** Problem details **
Report, word for word, every line of the material that contains "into".

[Start of section]

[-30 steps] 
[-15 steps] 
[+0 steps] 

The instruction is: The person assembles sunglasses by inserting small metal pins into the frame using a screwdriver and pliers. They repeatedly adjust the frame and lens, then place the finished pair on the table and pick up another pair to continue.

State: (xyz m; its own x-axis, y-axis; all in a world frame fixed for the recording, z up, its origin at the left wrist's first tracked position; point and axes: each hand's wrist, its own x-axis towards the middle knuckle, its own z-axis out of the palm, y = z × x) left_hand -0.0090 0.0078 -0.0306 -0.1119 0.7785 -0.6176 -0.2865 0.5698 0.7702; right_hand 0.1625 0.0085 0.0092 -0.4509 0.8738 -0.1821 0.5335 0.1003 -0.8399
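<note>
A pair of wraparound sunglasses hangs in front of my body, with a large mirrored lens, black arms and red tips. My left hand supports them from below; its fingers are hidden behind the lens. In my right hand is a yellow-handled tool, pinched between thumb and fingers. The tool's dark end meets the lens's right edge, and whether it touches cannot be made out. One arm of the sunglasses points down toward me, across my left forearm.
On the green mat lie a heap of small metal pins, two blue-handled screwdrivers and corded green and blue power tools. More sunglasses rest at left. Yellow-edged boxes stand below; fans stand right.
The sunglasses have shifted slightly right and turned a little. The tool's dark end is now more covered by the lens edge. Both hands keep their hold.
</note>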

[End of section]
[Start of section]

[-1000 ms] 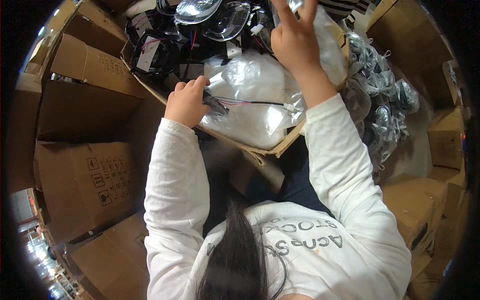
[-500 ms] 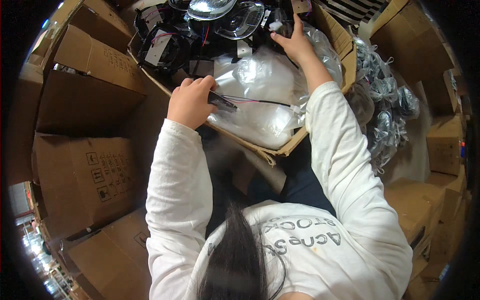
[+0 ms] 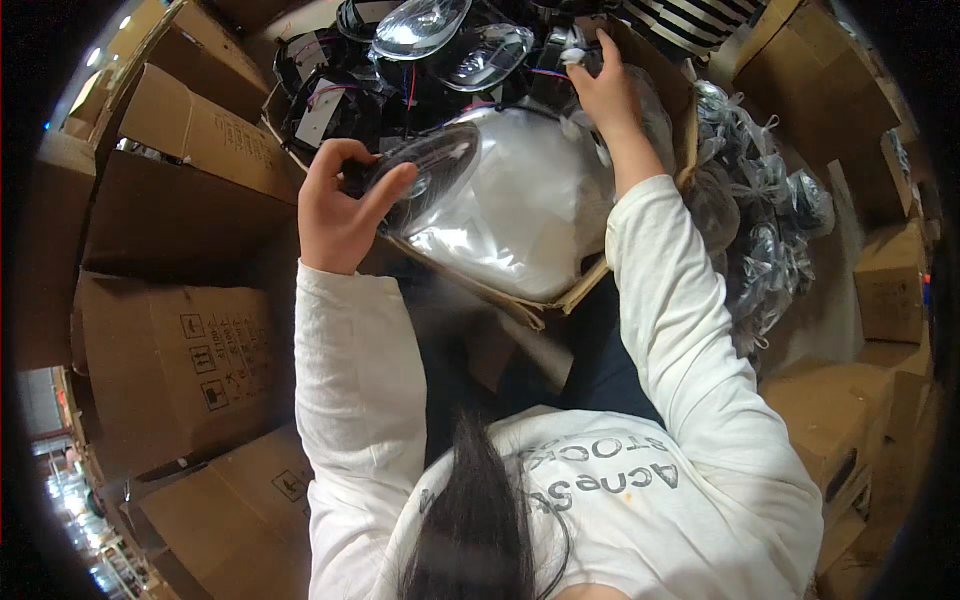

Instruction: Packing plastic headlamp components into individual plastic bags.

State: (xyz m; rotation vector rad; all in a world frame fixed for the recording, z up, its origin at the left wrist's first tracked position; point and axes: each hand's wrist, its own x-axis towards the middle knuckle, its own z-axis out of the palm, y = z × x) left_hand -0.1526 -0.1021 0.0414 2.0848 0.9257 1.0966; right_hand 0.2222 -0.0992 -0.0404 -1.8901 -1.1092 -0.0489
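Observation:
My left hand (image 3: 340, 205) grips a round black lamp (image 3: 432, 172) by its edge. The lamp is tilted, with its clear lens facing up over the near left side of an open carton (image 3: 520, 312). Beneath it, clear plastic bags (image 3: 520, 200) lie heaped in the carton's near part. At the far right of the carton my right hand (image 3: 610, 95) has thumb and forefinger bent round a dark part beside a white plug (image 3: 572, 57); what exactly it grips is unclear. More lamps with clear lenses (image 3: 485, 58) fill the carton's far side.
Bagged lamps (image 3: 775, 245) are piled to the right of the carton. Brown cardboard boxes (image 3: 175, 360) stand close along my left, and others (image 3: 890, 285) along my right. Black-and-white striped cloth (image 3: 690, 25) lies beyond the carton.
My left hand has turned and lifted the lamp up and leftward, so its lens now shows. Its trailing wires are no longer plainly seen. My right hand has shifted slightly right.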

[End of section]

** Completed exercise **
The instruction is: The person assembles sunglasses by inserting small metal pins into the frame using a screwdriver and pliers. They repeatedly adjust the frame and lens, then place the finished pair on the table and pick up another pair to continue.
Instruction: Packing plastic headlamp components into individual plastic bags.

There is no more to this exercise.